Recombinant Yarrowia lipolytica strains for the heterologous expression of multi-component enzyme systems: Expression of mammalian steroidogenic proteins.

New Yarrowia lipolytica strains for the co-expression of steroidogenic mammalian proteins were obtained in this study. For this purpose, a two-step approach for constructing recombinant strains that permits the simple introduction of several expression cassettes encoding heterologous proteins into the yeast genome was successfully applied. This study tested two series of integrative multi-copy expression vectors containing cDNAs for the mature forms of P450scc system components (cytochrome P450scc (CYP11A1), adrenodoxin reductase, adrenodoxin, or fused adrenodoxin-P450scc) or for P45017α (CYP17A1) under the control of the isocitrate lyase promoter pICL1, which were constructed using the basic plasmids p64PT or p67PT (rDNA or the long terminal repeat (LTR) zeta of Ylt1 as integration targeting sequences and ura3d4 as a multi-copy selection marker). This study demonstrated the integration of up to three expression vectors containing different heterologous cDNA via their simultaneous transformation into haploid recipient strains. Additionally, further combinations of the different expression cassettes in one strain were obtained by subsequent diploidisation using selected haploid multi-copy transformants. Thus, recombinant strains containing three to five different expression cassettes were obtained, as demonstrated by Southern blotting. Expression of P450scc system proteins was identified by western blotting. The presented method for recombinant strain construction is a useful tool for the heterologous expression of multi-component enzyme systems in Y. lipolytica.

Formation and functioning of fused cholesterol side-chain cleavage enzymes.

We studied the properties of various fused combinations of the components of the mitochondrial cholesterol side-chain cleavage system including cytochrome P450scc, adrenodoxin (Adx), and adrenodoxin reductase (AdR). When recombinant DNAs encoding these constructs were expressed in Escherichia coli, both cholesterol side-chain cleavage activity and sensitivity to intracellular proteolysis of the three-component fusions depended on the species of origin and the arrangement of the constituents. To understand the assembly of the catalytic domains in the fused molecules, we analyzed the catalytic properties of three two-component fusions: P450scc-Adx, Adx-P450scc, and AdR-Adx. We examined the ability of each fusion to carry out the side-chain cleavage reaction in the presence of the corresponding missing component of the whole system and examined the dependence of this reaction on the presence of exogenously added individual components of the double fusions. This analysis indicated that the active centers in the double fusions are either unable to interact or are misfolded; in some cases they were inaccessible to exogenous partners. Our data suggest that when fusion proteins containing P450scc, Adx, and AdR undergo protein folding, the corresponding catalytic domains are not formed independently of each other. Thus, the correct folding and catalytic activity of each domain is determined interactively and not independently.
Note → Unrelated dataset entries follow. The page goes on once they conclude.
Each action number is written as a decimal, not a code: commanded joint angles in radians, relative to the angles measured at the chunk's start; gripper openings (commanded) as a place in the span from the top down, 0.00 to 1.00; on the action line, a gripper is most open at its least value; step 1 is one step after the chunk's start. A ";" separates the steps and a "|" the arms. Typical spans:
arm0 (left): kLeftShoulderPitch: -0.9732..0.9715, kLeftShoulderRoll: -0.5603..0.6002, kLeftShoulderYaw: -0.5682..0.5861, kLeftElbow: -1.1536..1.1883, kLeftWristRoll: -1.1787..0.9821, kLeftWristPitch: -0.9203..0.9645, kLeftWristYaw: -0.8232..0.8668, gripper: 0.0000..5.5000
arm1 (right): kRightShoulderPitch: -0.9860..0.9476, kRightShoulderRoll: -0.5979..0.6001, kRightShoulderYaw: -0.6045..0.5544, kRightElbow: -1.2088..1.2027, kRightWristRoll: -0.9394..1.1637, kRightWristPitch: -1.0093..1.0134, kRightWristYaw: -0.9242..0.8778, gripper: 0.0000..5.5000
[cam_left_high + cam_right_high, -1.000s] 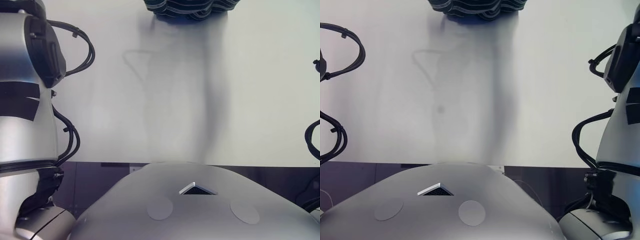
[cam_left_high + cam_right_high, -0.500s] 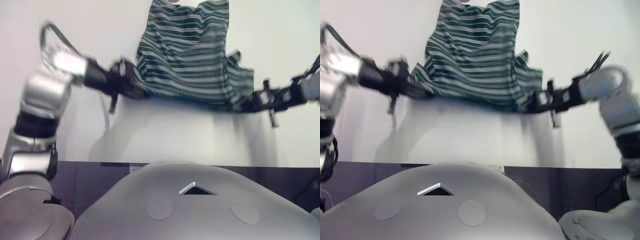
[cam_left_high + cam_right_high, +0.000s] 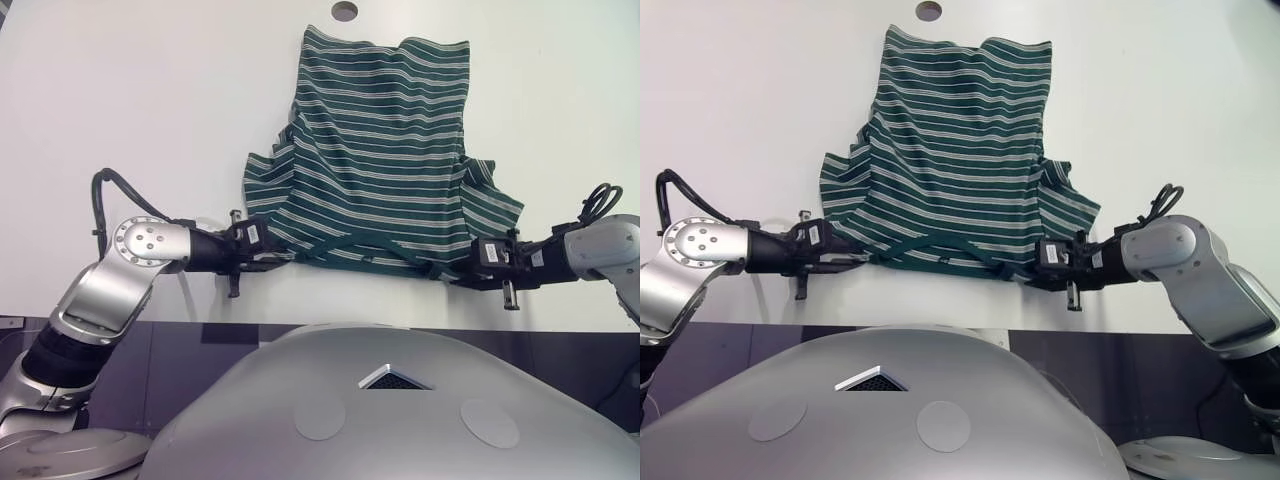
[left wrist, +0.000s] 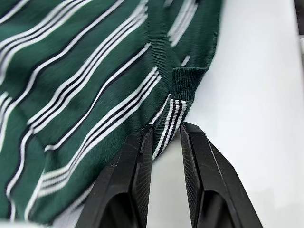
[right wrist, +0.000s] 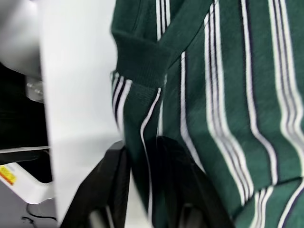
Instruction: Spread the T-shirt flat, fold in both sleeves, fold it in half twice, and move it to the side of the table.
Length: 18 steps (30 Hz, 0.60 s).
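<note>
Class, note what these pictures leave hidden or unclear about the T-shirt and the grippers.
- T-shirt underside: every view, hidden by its own cloth.
- Its sleeves' full shape: head views, bunched folds cover them.
- Left gripper and right gripper bases: wrist views, cut off by the picture edge.

Wide white smooth table (image 3: 150,100) running right across the scene, evenly lit, with just soft grey shadows on its matte top. Up at the far edge there's a small round grey hole (image 3: 345,10) cut into the surface. The near edge ends in a straight line, and below it we've got dark purplish-brown floor (image 3: 170,345), faint seams showing.
</note>
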<state>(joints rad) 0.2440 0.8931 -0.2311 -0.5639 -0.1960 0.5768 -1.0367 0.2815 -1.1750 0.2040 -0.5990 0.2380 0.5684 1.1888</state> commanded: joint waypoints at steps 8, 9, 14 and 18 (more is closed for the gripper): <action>-0.019 -0.061 0.367 0.069 -0.297 0.219 0.097 0.82 | -0.114 0.116 -0.277 0.132 0.227 0.052 -0.035 0.81; -0.052 -0.098 0.399 0.127 -0.362 0.272 0.106 0.82 | -0.128 0.179 -0.284 0.140 0.250 0.058 -0.083 0.81; -0.247 -0.228 0.440 0.432 -0.445 0.450 0.232 0.82 | -0.227 0.523 -0.266 0.221 0.235 0.086 -0.453 0.81; -0.403 -0.239 0.359 0.647 -0.391 0.431 0.221 0.82 | -0.242 0.652 -0.208 0.252 0.193 0.069 -0.577 0.81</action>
<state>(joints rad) -0.0948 0.6489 0.1696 0.0165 -0.6184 1.0188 -0.8068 0.0528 -0.5584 -0.0234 -0.3758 0.4636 0.6465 0.6556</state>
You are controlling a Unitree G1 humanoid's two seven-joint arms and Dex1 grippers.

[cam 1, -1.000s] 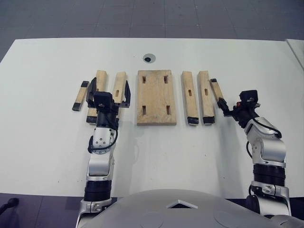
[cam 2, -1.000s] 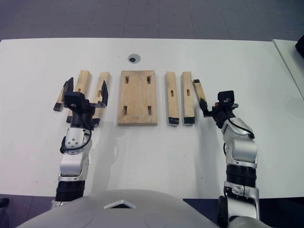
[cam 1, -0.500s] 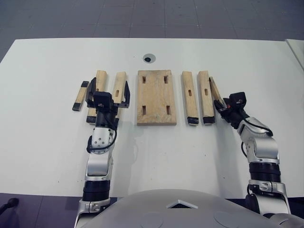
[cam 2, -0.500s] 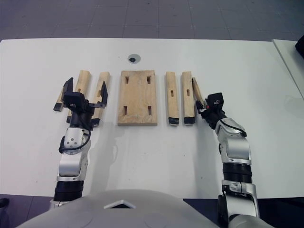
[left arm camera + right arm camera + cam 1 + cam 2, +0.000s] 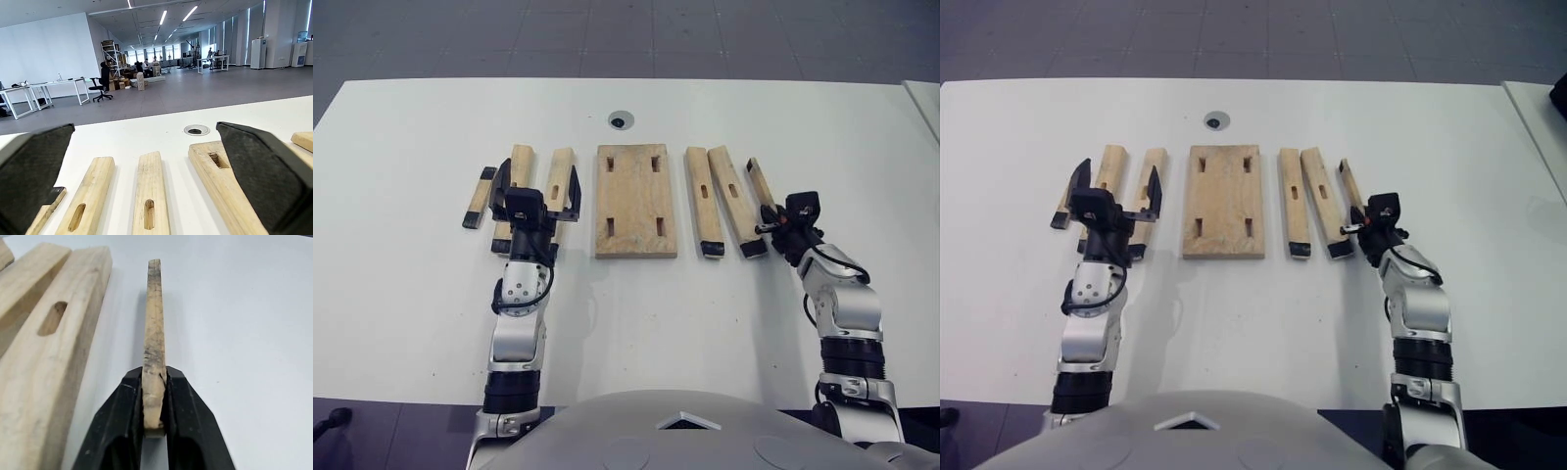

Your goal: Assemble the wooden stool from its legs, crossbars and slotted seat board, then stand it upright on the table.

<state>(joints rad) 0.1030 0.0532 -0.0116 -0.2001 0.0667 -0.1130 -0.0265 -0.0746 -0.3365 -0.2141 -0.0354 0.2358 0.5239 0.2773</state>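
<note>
Looking from your left, you find the left crossbar [image 5: 479,197] flat on the white table [image 5: 411,294], just outside the outer finger of your left gripper [image 5: 536,183]. That gripper hovers with its fingers [image 5: 34,171] spread wide and released, grasping nothing. The two left legs [image 5: 149,196] lie side by side, slots up, in the gap between the fingers and reach out beyond the fingertips. Just past the inner finger lies the slotted seat board [image 5: 635,201], flat, with a round cable hole [image 5: 621,119] in the table beyond its far end.

Right of the board you have the straight right leg [image 5: 703,201], then the tilted right leg [image 5: 736,201], whose dark-capped near end slants toward your right gripper [image 5: 154,377]. That gripper's fingers are clenched on the near end of the right crossbar [image 5: 154,328]. The bar stands on its narrow edge and runs straight out from the fingertips, just beside the tilted leg. Whether its far end touches the table, you cannot tell.
</note>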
Effects of various N-terminal addressing signals on sorting and folding of mammalian CYP11A1 in yeast mitochondria.

Topogenesis of cytochrome p450scc, a resident protein of the inner membrane of adrenocortical mitochondria, is still obscure. In particular, little is known about the cause of its tissue specificity. In an attempt to clarify this point, we examined the process in Saccharomyces cerevisiae cells synthesizing cytochrome p450scc as its native precursor (pCYP11A1) or versions in which its N-terminal addressing presequence had been replaced with those of yeast mitochondrial proteins: CoxIV(1-25) and Su9(1-112). We found the pCYP11A1 and CoxIV(1-25)-mCYP11A1 versions to be effectively imported into yeast mitochondria and subjected to proteolytic processing. However, only minor portions of the imported proteins were incorporated into mitochondrial membranes, whereas their bulk accumulated as aggregates insoluble in 1% Triton X-100. Along with previously published data, this suggests that a distinguishing feature of the import of the CYP11A1 precursors into yeast mitochondria is their easy translocation into the matrix where the foreign proteins mainly undergo proteolysis or aggregation. The fraction of CYP11A1 that happens to be inserted into the inner mitochondrial membrane is effectively converted into the catalytically active holoenzyme. Experiments with the Su9(1-112)-mCYP11A1 construct bearing a re-export signal revealed that, after translocation of the fused protein into the matrix and its processing, the Su9(67-112) segment ensures association of the mCYP11A1 body with the inner membrane, but proper folding of the latter does not take place. Thus it can be said that the most specific stage of CYP11A1 topogenesis in adrenocortical mitochondria is its confinement and folding in the inner mitochondrial membrane. In yeast mitochondria, only an insignificant portion of the imported CYP11A1 follows this mechanism.